Experience tranquility on Stewart Island
Just 30km south of the South Island, across Foveaux Strait, lies Stewart Island, New Zealand’s third largest island. Its most commonly used Māori name, Rakiura, translates as Glowing Skies, a reference to both the glorious sunsets for which it is deservedly well known and the spectacular Aurora Australis, the southern hemisphere’s version of the Aurora Borealis (Northern Lights). Stewart Island’s ‘glowing skies’ are just one of the many natural attractions that draws visitors to its shores. With the majority of the island covered in native forest, exploring its flora and spotting its fauna during hikes or guided tours is the island’s foremost attraction.

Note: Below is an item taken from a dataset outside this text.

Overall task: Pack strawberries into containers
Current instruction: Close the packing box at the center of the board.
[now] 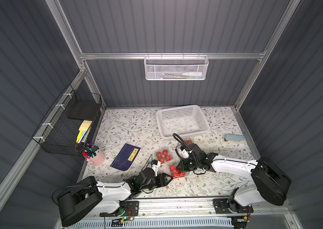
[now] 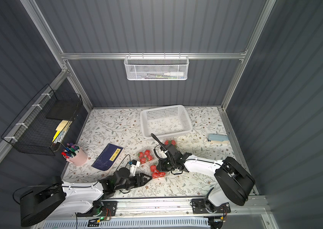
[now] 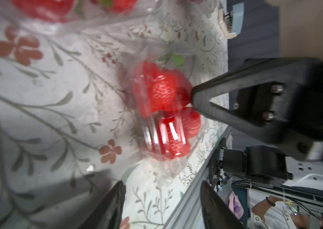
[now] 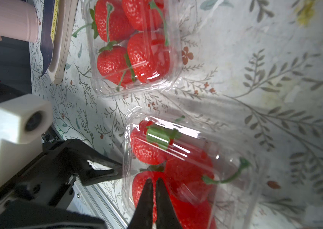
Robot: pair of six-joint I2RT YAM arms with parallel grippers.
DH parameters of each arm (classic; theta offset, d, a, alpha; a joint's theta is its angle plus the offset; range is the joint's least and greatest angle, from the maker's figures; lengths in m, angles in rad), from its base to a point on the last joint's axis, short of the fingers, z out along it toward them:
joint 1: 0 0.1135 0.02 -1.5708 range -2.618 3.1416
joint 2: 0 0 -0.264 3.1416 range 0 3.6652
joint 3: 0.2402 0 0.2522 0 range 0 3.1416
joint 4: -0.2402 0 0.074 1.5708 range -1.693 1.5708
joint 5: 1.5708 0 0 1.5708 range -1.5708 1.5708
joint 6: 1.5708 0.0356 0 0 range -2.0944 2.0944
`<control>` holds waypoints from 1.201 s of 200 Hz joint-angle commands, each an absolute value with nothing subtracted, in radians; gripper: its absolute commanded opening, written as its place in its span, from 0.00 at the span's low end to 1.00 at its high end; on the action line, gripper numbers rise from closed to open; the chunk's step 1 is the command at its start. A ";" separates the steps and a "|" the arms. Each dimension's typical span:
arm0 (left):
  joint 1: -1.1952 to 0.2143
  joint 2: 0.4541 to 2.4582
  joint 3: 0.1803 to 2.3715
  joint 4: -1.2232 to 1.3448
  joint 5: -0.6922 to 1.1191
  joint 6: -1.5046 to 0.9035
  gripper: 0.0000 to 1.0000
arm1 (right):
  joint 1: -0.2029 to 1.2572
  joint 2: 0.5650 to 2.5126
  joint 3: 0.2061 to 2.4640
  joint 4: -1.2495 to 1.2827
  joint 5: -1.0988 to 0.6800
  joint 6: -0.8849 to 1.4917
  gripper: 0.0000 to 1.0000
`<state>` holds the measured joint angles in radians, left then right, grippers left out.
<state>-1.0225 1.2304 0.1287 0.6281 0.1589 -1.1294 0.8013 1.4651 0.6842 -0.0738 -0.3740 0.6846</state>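
pen cup (image 1: 94,156) and book (image 1: 126,157): you find these at the left of the table (image 1: 136,126), well apart from the near container.
left gripper (image 4: 120,169): your fingers (image 4: 99,158) stand apart, with their tips just at the rim of the near container and not clamped on it.
middle container (image 4: 134,49): it holds four strawberries (image 4: 148,150) and sits beside the book, just behind your left gripper.
near container (image 4: 196,158): it lies between your two grippers with strawberries under its clear lid.
right gripper (image 4: 154,181): your fingers (image 4: 146,198) are pressed together, their tips over the near container's lid above a strawberry.
far container (image 1: 188,141): it is mostly hidden behind your right arm, just in front of the white basket (image 1: 182,111).
stapler (image 1: 234,138): it lies at the table's right edge.
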 commanded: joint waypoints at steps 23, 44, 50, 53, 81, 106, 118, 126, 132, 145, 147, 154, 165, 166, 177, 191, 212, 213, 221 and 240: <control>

Stewart Island has a dynamic history. From as early as the 13th century, Māoris enjoyed the rich offerings from the sea and the land on their own until the early 19th century, when sealers, miners, explorers and missionaries settled, followed by millers, boatbuilders and fishermen, and eventually, in the 1920s, whalers from Norway. Consequently, the small permanent population has links to a wide range of nationalities and cultures but they all have one thing in common – a passion for conserving the beauty of Stewart Island. 85% of the island is now a designated National Park, helping to preserve the crystal-clear waters, lush rainforest, and wide-ranging flora and fauna.
For visitors, Stewart Island offers complete relaxation and a taste of utter tranquility. Self-guided and guided wildlife tours, boat tours, hiking, fishing, diving, kayaking and hunting can all be enjoyed on this unspoilt island. There is a host of wildlife to spot, some of which you don’t even have to leave the island’s only remaining town to see. Penguins often make an appearance in the evening, as do long-tailed bats and kiwi, which can be spotted all over the island. Thanks to the small number of predators on Stewart Island compared to the mainland, a huge range of birds make the island their home and parakeets, tui, albatross, cormorants and both blue and yellow-eye penguins are all common. Herds of Virginian White-tail deer offer fantastic opportunities to hunt and a number of charter boats take visitors out into the waters teeming with blue cod and crayfish.
Travelling to Stewart Island is an adventure in itself. Most take the hour-long catamaran ferry across Foveaux Strait, during which seals, dolphins and a plethora of seabirds can be spotted. However, both helicopter and airplane rides are possible, offering breathtaking views and shortening the trip to a mere 20 minutes.
Whether you visit Stewart Island on a day trip or stay overnight in one of the many accommodation options, the natural beauty and sheer tranquility the island offers will leave you wanting more.